Espectáculo Noticias Oct 3, 2017 at 4:58 pm
Justin Bieber.

Justin Bieber.

Hace tres años Justin Bieber protagonizó una serie de escándalos en la urbanización Calabasas (California), donde vivía, por conducir peligrosamente, tirar  huevos a la fachada de la casa de un vecino o realizar fiestas que se salieron de control, como cuando la policía encontró cocaína en la casa del cantante.

Desde entonces, el artista de 23 años inició un lento pero seguro proceso para encarrilar su vida que, sin embargo, no ha conseguido acabar con su reputación de chico malo. (Archivo Justin Bieber, en guerra con sus vecinos).

Hay que recordar que fue en 2014 cuando Bieber fue condenado por la policía de Los Ángeles a dos años de libertad condicional por los “múltiples daños” que ocasionó en el vecindario.

Ese es precisamente el motivo por el que le estaría costando encontrar una nueva vivienda en Beverly Hills (California), a pesar de que su presupuesto alcanzaría los 100.000 dólares al mes según apunta el portal Page Six. Varios de los propietarios de la zona habrían rechazado las ofertas de Bieber para convertirse en su inquilino por miedo a que sus amigos y él vuelvan a las andadas: destrozando la propiedad y aterrorizando a los distinguidos residentes del área.

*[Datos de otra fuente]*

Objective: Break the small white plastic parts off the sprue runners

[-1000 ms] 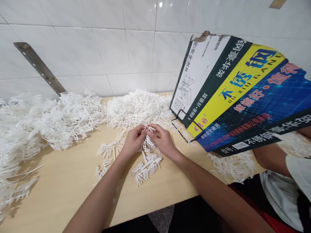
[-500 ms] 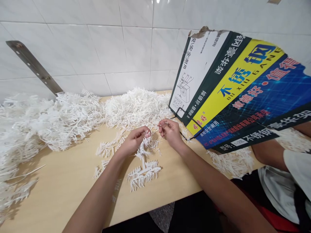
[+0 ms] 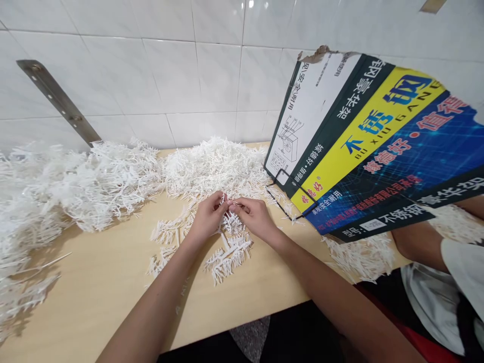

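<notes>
My left hand [image 3: 208,217] is closed, pinching the upper end of a white branched plastic sprue [image 3: 230,256] with rows of small prongs. The sprue's lower part hangs below my fingers, over the tabletop. My right hand [image 3: 254,217] meets the left one, thumb and fingertips pinched on the sprue's upper end; my fingers hide exactly where. Just beyond both hands spreads a heap of loose small white plastic pieces [image 3: 214,164]. More white sprues [image 3: 166,232] lie beside my left wrist.
A large pile of white sprues [image 3: 113,186] covers the left side. On the right, a printed cardboard sheet [image 3: 363,146] stands on the wooden table [image 3: 124,282], with a black wire loop [image 3: 280,201] by its corner. Another person's arm [image 3: 419,244] shows behind it; tiled wall behind.
My right hand has moved left to meet my left hand, and its fingers now pinch at the sprue. The hanging sprue has shifted slightly up and right.
</notes>
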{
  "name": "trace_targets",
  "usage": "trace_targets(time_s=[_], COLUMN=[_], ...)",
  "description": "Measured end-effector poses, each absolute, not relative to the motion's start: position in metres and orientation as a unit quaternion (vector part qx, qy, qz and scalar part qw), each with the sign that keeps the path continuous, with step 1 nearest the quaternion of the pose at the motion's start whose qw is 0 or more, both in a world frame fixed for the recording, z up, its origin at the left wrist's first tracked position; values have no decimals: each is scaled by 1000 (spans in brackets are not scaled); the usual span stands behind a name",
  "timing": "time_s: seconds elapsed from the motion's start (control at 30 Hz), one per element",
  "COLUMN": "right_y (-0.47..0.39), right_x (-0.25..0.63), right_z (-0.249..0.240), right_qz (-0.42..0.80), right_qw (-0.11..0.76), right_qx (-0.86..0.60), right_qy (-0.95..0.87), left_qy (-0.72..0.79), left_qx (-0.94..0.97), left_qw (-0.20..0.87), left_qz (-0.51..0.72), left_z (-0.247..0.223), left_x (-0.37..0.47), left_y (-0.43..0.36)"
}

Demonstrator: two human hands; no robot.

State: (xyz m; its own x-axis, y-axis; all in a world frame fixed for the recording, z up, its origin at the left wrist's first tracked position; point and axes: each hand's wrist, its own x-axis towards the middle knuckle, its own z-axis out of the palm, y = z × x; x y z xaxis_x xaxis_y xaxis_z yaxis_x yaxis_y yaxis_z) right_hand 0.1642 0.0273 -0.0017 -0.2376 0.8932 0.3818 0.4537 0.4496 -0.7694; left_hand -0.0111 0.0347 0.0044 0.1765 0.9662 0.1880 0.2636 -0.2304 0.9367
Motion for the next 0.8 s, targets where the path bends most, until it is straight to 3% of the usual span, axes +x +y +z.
trace_targets(time_s=[0.2, 0.53, 0.67, 0.8], right_y=[26, 29, 28, 22], right_x=[168, 171, 168, 157], right_z=[3, -2, -3, -1], right_qz=[256, 400, 422, 353], right_qw=[456, 466, 488, 556], right_qx=[-478, -438, -431, -469], right_qy=[-705, -656, -632, -589], left_qy=[457, 409, 408, 433], left_qx=[649, 594, 612, 609], left_qw=[467, 583, 571, 534], left_qz=[391, 374, 364, 395], left_z=[7, 28, 26, 23], left_x=[-12, -2, -3, 3], left_y=[37, 15, 20, 22])
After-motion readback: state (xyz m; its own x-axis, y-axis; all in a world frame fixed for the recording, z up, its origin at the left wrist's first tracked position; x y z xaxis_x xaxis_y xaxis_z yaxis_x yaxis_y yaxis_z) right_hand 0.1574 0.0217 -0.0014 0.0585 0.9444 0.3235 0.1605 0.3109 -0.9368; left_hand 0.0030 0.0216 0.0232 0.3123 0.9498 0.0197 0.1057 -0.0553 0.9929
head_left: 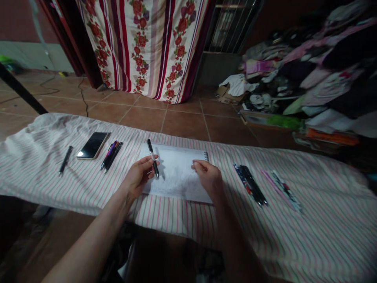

Justin quiere alquilar una mansión grande, pero los dueños de varias casas de Beverly Hills que se encuentran disponibles se han unido y han acordado que nadie debe alquilarle una. Lo lógico sería pensar que querrían contar con el caché de hacer negocios con una estrella, y él ha ofrecido 100.000 dólares por casas que no cuestan eso ni de lejos, pero tiene una reputación de destrozarlo todo y ser muy problemático cuando se trata de pagar“, asegura un informante.

Cabe recordar que el último lugar de residencia del intérprete de ‘Sorry’ en Beverly Hills acabó pareciendo una zona de guerra tras la organización de una fiesta a la que acudieron Nicki Minaj, French Montana y Chris Brown.

Por el momento, Justin Bieber ha tenido que recurrir a vivir en un hotel, donde el resto de huéspedes se quedan de piedra cada vez que le ven por los pasillos camino del desayuno.